The stories coming out about Ted Kennedy's caring are absolutely incredible. He was so humble. He was asked in an interview, "How do you want to be remembered?"
"That I made a difference," Ted said.
Ted - we still need you to make a difference. You had the influence to make a single phone call to slice through bureaucracy with the magic of Harry Potter.
Our federal representatives -- who have the most potential to negotiate a common sense solution to use the other lot -- could still take action.
Tsongas, Kerry and Kennedy's staff could dig up a few thousand dollars help fund a position to monitor the construction of the lot over our aquifer.
The Spectacle Pond Aquifer is in my backyard. This place matters to me. My drinking water matters to me. The future of my town matters to me.

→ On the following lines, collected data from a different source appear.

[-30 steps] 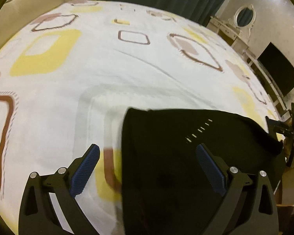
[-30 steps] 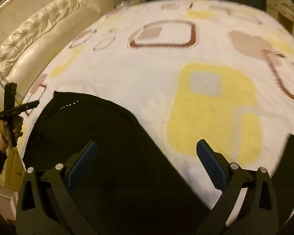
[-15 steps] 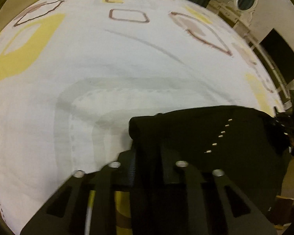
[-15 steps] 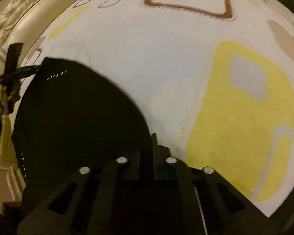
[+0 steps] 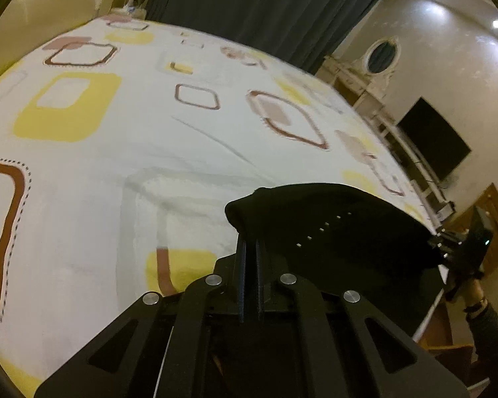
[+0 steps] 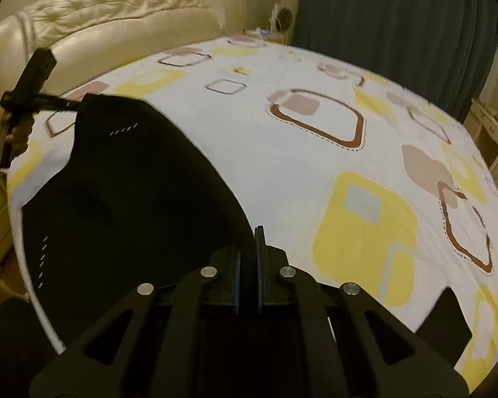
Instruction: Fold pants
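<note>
Both grippers are clamped onto the black pants [image 6: 123, 205] right now, 1 at each end of the same edge. Left gripper [image 5: 250, 255] has its 2 jaws pinched together on a bunched corner of the fabric, which humps up over the fingertips. Right gripper [image 6: 249, 245] is the same story, jaws squeezed on a thin ridge of cloth running up between them. Both sets of jaws have just been closing, and in each case the pants ended up between them.

The pants sit at the near edge of the bed, on the white bedsheet [image 6: 282, 165] with the yellow and brown squares. The gripped edge is lifted off the sheet and pulled fairly taut between the 2 tools, while the rest of the fabric hangs or lies below toward the bed's edge. You can see a little row of pale stitch marks near each end.

Progress wise, I'd say this is early in a fold. Grabbing is done, the edge is up, but nothing has been carried across or laid flat yet. Can't tell how many folds are already in there since it's all just black. What's left is swinging that edge over, setting it down, letting go, and smoothing.

Beyond that there's a cream tufted headboard [image 6: 116, 10] and dark curtains [image 5: 265, 3].
</note>
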Tool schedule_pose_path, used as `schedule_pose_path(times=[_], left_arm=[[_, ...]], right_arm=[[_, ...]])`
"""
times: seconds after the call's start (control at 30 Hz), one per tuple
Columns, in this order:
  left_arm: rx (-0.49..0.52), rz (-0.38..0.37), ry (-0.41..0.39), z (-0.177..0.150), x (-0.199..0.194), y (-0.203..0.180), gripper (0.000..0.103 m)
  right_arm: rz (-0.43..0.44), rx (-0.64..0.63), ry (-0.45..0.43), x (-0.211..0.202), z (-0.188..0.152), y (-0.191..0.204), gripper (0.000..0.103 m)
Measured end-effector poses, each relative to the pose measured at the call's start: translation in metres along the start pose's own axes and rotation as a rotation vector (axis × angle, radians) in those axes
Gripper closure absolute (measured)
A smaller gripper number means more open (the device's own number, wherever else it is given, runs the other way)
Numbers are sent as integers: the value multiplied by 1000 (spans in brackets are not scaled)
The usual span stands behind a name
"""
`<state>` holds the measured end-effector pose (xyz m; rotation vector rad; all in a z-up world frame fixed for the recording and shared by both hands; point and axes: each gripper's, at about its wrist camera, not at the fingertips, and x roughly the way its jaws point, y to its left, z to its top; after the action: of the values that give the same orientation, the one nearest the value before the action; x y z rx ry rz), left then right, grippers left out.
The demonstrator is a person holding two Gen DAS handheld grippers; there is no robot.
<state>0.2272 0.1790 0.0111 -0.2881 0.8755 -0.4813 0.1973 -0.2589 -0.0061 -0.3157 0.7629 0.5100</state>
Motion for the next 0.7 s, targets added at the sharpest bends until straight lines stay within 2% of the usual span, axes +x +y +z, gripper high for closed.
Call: schedule_pose_path(times=[0.17, 0.4, 0.6, 0.7], left_arm=[[13, 0, 5, -37, -25, -16, 98], [-40, -18, 1, -85, -51, -12, 98], [-99, -30, 55, -122, -43, 0, 98], [-116, -19, 71, -135, -37, 1, 98]], right_arm=[[21, -44, 20, -19, -40, 35, 97], [38, -50, 82, -29, -88, 62, 97], [47, -63, 166, -18, -123, 76, 97], [39, -53, 174, -16, -131, 80, 97]])
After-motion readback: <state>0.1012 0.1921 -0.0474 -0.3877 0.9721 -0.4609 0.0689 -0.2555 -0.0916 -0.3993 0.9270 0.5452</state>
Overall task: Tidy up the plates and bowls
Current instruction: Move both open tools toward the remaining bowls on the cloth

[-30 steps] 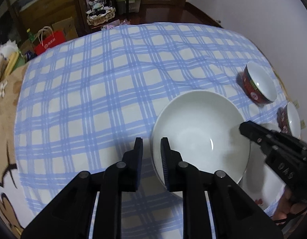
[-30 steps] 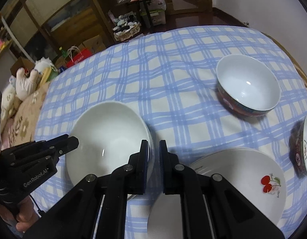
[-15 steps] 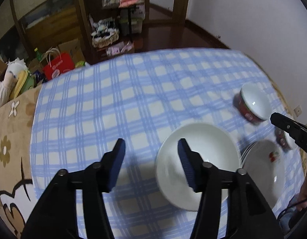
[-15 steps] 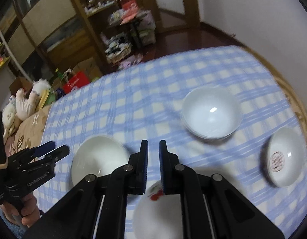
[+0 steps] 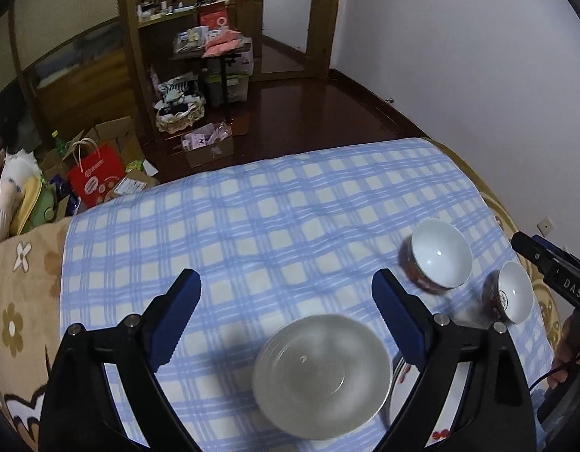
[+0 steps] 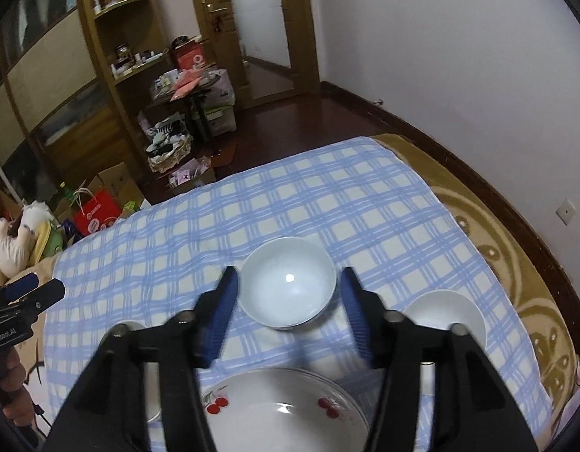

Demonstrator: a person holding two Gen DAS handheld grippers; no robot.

We have the best possibility of influencing events that are close to home, among people we know.
I stand by the legions of ordinary people who have taken on big business, big government and impossible odds -- and won. Think American patriots in the 1700s and Viet Cong in the 1960s who both went up against the most powerful military in the world at the time.

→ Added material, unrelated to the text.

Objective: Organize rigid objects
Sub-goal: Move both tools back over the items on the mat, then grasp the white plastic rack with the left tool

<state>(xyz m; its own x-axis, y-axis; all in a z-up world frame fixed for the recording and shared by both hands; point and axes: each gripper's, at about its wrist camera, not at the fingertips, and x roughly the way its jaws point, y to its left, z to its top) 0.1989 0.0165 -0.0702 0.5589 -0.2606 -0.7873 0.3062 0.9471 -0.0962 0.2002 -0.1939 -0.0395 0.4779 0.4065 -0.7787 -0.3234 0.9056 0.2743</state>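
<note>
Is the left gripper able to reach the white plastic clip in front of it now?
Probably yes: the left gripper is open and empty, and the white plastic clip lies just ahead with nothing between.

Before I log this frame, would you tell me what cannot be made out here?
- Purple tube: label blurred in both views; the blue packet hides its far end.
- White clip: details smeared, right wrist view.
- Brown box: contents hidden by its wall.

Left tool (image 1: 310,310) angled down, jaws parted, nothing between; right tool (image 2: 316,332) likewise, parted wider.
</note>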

They protected the resources in their own backyard. Their lives depended on it in the same way the livelihood of Ayer depends on clean drinking water.

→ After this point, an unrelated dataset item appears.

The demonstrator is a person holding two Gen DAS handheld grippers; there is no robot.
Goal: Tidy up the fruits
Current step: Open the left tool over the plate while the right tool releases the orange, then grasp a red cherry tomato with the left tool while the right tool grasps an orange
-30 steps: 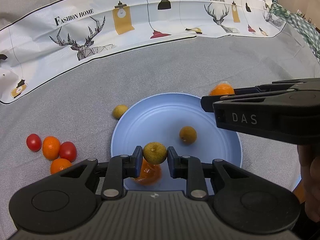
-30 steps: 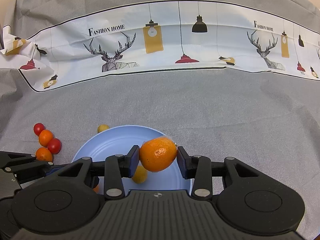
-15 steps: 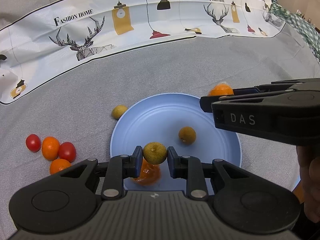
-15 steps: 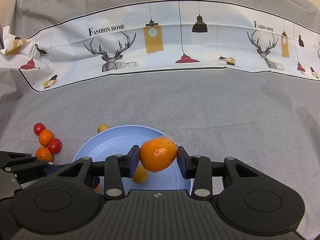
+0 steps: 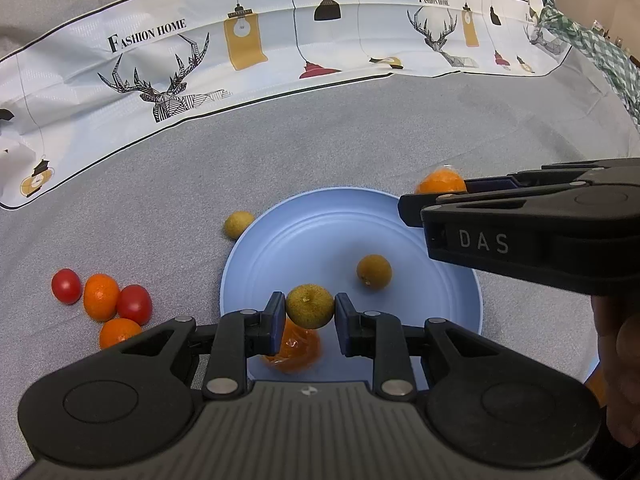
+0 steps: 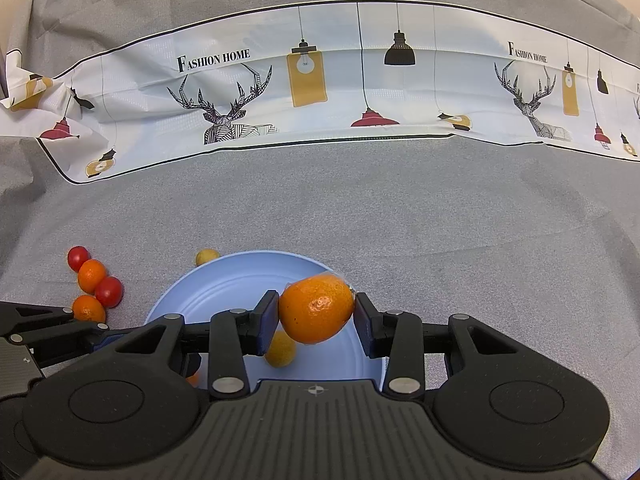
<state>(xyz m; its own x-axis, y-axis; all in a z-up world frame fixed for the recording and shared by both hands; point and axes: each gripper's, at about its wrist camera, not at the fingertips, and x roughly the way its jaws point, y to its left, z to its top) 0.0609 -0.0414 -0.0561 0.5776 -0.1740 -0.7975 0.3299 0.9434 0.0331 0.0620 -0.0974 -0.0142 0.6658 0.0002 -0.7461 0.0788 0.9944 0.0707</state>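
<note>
Left wrist view: your left tool (image 5: 310,307) grips one greenish-yellow fruit (image 5: 310,306) over the blue plate (image 5: 304,240), and your right tool (image 6: 316,315) grips one wrapped orange (image 6: 316,308). On the plate lie two fruits; on the table, two tomatoes, two small oranges, one yellow fruit.

Pale blue plate (image 5: 460,292), orange mandarin (image 6: 316,308)
</note>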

Here's my daily quote from Attorney General Martha Coakley's environmental crimes strikeforce in sentencing Pan Am Railways for spilling 800+ gallons, not reporting it and attempting to cover it up in 2006. {full text at bottom of blog}
"In 2007, the defendants Boston and Maine Corporation and Pan Am Railways were fined $59,747 for failing to properly dispose of railroad ties that were leaching hazardous materials into the environment in Deerfield, Carlbmont and near the Wachusetts Reservoir. The defendants then appealed the fine.